Smoke-covered and caught between police by police on a riot device, the image of Paramount is far from the close-knit community once dubbed “National City” and received a special recognition from the LA County Board of Supervisors for its conversion.
“The whole community is just praying that things remain in peace and that the community moves forward,” Mayor Peggy Lemons said in an interview Sunday.
“Paramount was about a community of blue-collar workers who are doing their best to get their every day,” Lemons said.
“There are people who are angry that the federal government comes to their cities today,” she said. “It comes from fear.”
On Saturday, federal officials fired a canister of smoke at protesters near the business park, and the rotten green smoke fell into the nearby residential community.
“What else do you call, attacks on Paramount and the people who live here?” Maldonado said. “People in the community were facing unfair immigration policies.”
In many respects, Paramount was the starting point for the federal government’s escalation that brought the National Guard.
“It seems like they want to choose a fight with a little guy,” Aldridge said.
There was obvious fear in the community, and the Rev.

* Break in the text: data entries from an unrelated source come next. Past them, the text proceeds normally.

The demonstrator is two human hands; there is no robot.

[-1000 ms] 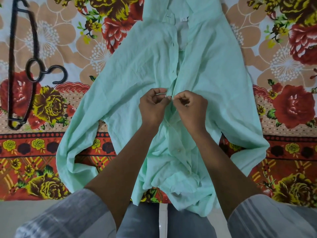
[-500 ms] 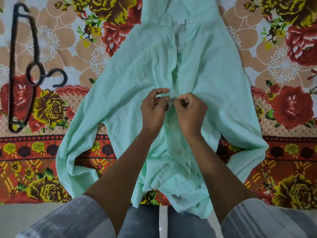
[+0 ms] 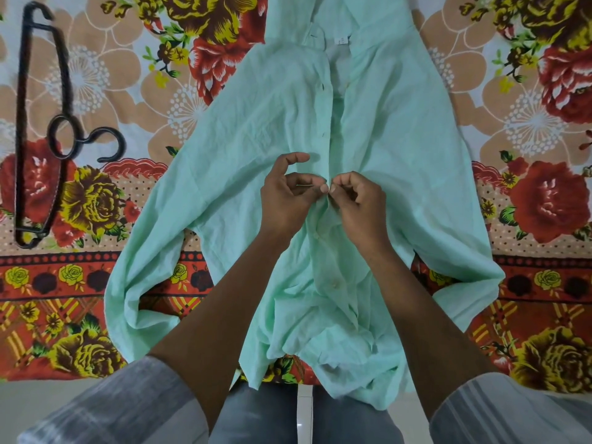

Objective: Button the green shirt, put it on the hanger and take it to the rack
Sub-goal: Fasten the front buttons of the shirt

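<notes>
Head view, looking down. Green shirt (image 3: 256, 129) spread front-up on a floral bedsheet (image 3: 528, 155), collar at the far end, hem at the near edge and hanging off toward the person's legs. Placket running straight away from the body, so long axis near-to-far, right between the two forearms. Left hand (image 3: 285, 193) and right hand (image 3: 358, 200) meeting at the placket about midway up, fingertips nearly touching. Left thumb and fingers pinching the placket edge with the buttonholes, index finger lifted clear; right fingers (image 3: 336, 187) curled and pinching the opposite edge. Button itself hidden between the fingertips, so cannot tell whether it is through the hole. Below the hands, two buttons (image 3: 335, 285) apparently done up; above, empty buttonholes and an open gap up to the collar. Probably the middle of the buttoning, several closures left. Next buttonhole lying just beyond the fingertips, farther from the body, equally near both hands. Black hanger (image 3: 22, 123) flat on the sheet, well apart to the left, nearer the left hand, long axis also near-to-far, hook pointing toward the shirt. Rack not in view.
</notes>
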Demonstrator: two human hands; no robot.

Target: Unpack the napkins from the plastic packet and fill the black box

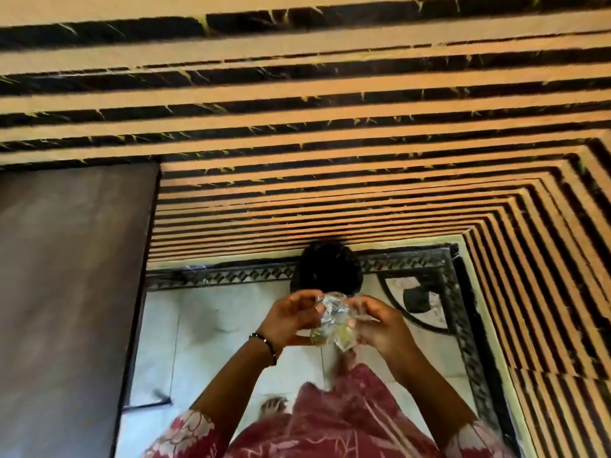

Brian Worth of the Chapel of Change said the band played a bright song during Sunday service.
He saw police fire tear gas on Saturday afternoon and headed out Sunday morning to help clean Alondra Boulevard. He understands that some people may have been out of control during the protest, but he believes that those outside the business park simply wanted the answer.
“And we still don’t know what will happen next,” he said.
“I am delighted and shocked to meet the people here today,” he said of the Sunday service. “I really have feelings of not knowing. God is good. Paramount is good.”